#### [Work to be completed]
Find the line containing "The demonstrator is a" in the entries below. Restate it and each line after it, word for word, up to and including the line containing "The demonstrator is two".

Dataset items
■ ■ ■ ■

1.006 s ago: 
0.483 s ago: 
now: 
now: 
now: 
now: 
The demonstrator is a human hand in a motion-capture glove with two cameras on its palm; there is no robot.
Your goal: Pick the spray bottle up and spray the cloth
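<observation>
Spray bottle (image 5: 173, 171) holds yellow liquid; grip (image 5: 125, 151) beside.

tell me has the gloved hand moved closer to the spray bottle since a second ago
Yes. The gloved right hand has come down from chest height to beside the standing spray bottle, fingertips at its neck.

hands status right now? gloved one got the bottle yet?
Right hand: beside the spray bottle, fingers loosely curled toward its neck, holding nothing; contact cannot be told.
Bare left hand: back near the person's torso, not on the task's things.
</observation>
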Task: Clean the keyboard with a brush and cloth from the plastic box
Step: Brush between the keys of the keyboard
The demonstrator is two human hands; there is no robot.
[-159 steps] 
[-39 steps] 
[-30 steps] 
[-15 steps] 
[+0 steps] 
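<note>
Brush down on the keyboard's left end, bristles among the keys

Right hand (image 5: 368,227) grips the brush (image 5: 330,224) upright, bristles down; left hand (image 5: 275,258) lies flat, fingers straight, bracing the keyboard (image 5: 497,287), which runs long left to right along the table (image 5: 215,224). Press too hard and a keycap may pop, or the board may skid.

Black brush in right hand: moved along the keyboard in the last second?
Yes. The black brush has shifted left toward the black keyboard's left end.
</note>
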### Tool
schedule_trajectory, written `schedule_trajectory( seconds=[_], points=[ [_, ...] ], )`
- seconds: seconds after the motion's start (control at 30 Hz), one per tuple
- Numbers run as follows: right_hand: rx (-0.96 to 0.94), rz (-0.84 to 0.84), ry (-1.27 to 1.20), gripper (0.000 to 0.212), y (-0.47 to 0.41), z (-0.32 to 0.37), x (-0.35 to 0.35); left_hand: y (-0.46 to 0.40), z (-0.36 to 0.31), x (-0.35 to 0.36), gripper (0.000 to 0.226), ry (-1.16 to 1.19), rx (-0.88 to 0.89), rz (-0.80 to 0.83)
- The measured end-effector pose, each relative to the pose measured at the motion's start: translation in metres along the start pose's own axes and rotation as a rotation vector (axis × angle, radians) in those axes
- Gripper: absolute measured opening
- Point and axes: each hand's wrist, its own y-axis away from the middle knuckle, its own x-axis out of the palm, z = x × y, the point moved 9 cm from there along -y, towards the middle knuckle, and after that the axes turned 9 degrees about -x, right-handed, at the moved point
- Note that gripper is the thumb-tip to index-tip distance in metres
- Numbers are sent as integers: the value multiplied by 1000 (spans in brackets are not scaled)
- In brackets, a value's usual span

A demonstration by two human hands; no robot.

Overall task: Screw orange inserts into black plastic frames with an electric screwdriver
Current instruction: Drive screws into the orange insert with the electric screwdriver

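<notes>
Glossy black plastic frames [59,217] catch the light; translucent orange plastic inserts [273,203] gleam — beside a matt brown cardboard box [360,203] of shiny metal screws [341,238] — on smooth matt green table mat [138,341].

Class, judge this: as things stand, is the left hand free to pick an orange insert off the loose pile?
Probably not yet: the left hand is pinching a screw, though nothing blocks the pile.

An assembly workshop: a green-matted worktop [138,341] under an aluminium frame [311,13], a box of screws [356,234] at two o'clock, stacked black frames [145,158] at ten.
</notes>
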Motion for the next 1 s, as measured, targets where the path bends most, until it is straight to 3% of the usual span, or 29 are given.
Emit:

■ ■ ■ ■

#### [Output for this exercise]
The demonstrator is a human hand in a motion-capture glove with two cameras on its palm; there is no robot.
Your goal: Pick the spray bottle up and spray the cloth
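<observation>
Spray bottle (image 5: 173, 171) holds yellow liquid; grip (image 5: 125, 151) beside.

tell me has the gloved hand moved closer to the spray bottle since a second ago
Yes. The gloved right hand has come down from chest height to beside the standing spray bottle, fingertips at its neck.

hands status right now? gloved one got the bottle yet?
Right hand: beside the spray bottle, fingers loosely curled toward its neck, holding nothing; contact cannot be told.
Bare left hand: back near the person's torso, not on the task's things.
</observation>
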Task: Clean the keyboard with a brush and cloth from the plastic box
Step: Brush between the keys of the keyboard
The demonstrator is two human hands; there is no robot.

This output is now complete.